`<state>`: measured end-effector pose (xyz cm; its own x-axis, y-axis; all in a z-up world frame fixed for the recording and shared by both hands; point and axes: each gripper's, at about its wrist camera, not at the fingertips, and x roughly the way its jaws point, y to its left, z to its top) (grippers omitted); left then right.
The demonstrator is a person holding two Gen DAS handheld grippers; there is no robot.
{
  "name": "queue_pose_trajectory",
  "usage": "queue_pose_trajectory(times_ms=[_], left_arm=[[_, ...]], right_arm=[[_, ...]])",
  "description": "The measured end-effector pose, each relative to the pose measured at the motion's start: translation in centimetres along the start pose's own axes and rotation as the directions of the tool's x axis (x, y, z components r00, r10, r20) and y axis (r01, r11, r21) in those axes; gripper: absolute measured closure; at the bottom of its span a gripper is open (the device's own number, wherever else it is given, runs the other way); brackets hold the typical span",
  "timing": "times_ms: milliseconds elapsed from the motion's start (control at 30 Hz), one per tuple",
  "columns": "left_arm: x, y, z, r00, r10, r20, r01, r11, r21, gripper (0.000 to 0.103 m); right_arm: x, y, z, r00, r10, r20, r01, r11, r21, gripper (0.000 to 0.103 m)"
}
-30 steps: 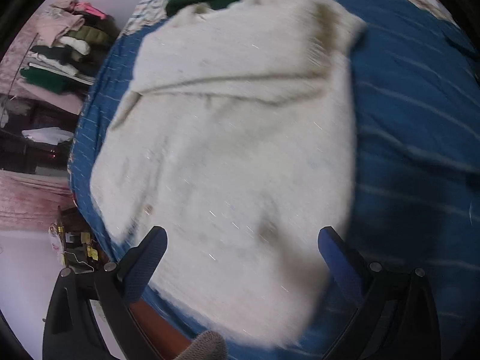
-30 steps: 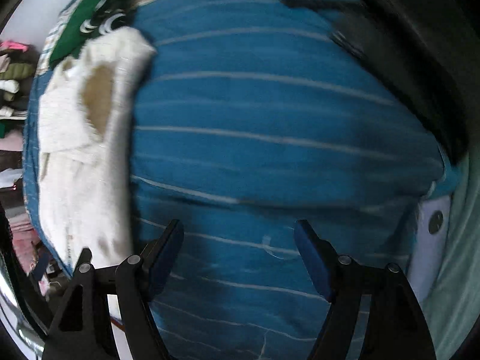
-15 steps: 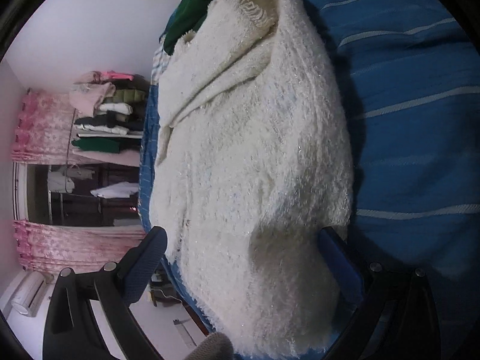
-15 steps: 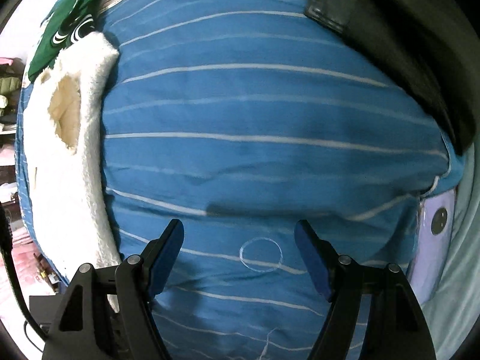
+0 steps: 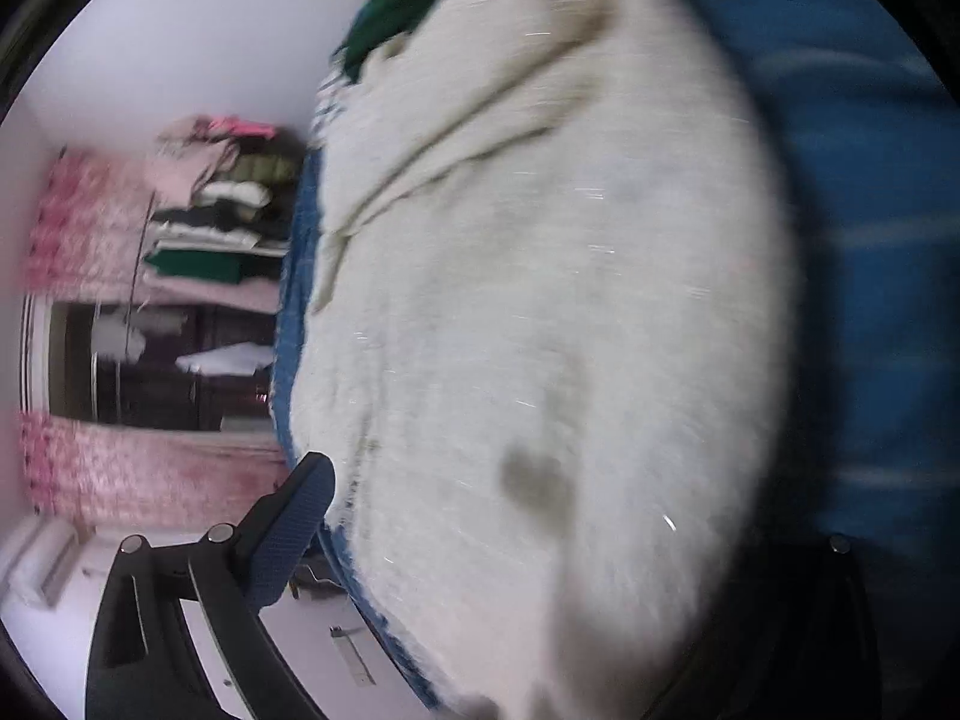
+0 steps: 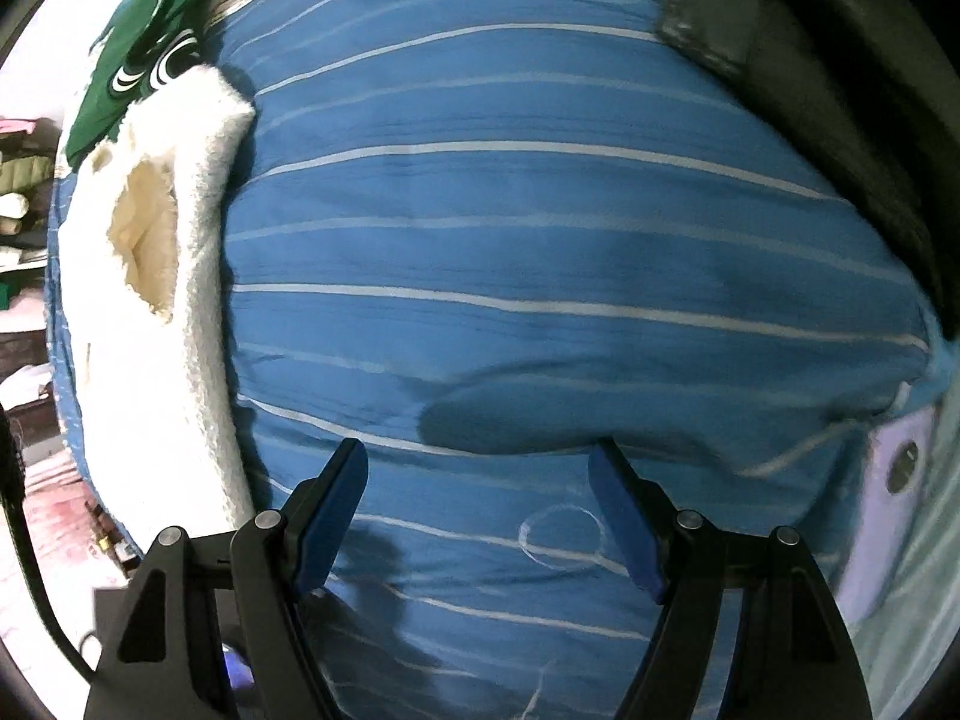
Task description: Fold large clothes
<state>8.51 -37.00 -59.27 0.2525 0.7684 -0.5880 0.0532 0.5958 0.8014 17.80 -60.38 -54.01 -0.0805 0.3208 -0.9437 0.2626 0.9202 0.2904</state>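
White fleece garment (image 5: 540, 330) lies on the blue striped bedspread (image 6: 540, 240). Left gripper (image 5: 540, 540): one finger hidden under fleece, jaw state undeterminable. Right gripper (image 6: 480, 516): jaws wide, empty.

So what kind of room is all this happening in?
Most likely a bedroom: a blue striped bedspread with a fluffy white garment lying on it, and shelves of folded clothes beside pink curtains.
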Motion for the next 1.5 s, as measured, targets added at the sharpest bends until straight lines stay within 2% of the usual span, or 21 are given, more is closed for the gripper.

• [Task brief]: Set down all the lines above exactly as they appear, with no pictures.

• [Reply]:
`<state>`: measured end-effector pose (xyz cm; its own x-axis, y-axis; all in a z-up world frame fixed for the recording and shared by both hands; point and axes: each gripper's, at about its wrist camera, not at the fingertips, and x roughly the way its jaws point, y to its left, z to its top) (grippers omitted); left then right.
The demonstrator is a person holding two Gen DAS handheld grippers; there is no robot.
{
  "name": "queue_pose_trajectory",
  "usage": "queue_pose_trajectory(times_ms=[_], left_arm=[[_, ...]], right_arm=[[_, ...]])",
  "description": "The measured end-effector pose, each relative to the pose measured at the motion's start: translation in centimetres along the start pose's own axes and rotation as the directions of the tool's x axis (x, y, z components r00, r10, r20) and y axis (r01, r11, r21) in those axes; gripper: absolute measured closure; at the bottom of its span a gripper is open (the device's own number, wherever else it is given, runs the other way); brackets hold the typical span",
  "timing": "times_ms: milliseconds elapsed from the motion's start (control at 30 Hz), one per tuple",
  "columns": "left_arm: x, y, z, r00, r10, r20, r01, r11, r21, gripper (0.000 to 0.103 m); right_arm: x, y, z, r00, r10, r20, r01, r11, r21, gripper (0.000 to 0.103 m)"
}
-30 steps: 
-30 steps: 
-15 steps: 
-15 steps: 
+0 steps: 
+0 steps: 
Task description: Fold large clothes
<state>8.51 -37.00 -59.27 0.2525 0.7684 -0.5880 0.0532 0.5958 0.8014 17.80 -60.38 -54.01 -0.0805 0.3208 -0.9437 0.2626 0.9202 0.2904</state>
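White fleece garment (image 5: 540, 330) lies on the blue striped bedspread (image 6: 540, 240). Left gripper (image 5: 540, 540): one finger hidden under fleece, jaw state undeterminable. Right gripper (image 6: 480, 516): jaws wide, empty.

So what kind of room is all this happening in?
Most likely a bedroom: a blue striped bedspread with a fluffy white garment lying on it, and shelves of folded clothes beside pink curtains.
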Motion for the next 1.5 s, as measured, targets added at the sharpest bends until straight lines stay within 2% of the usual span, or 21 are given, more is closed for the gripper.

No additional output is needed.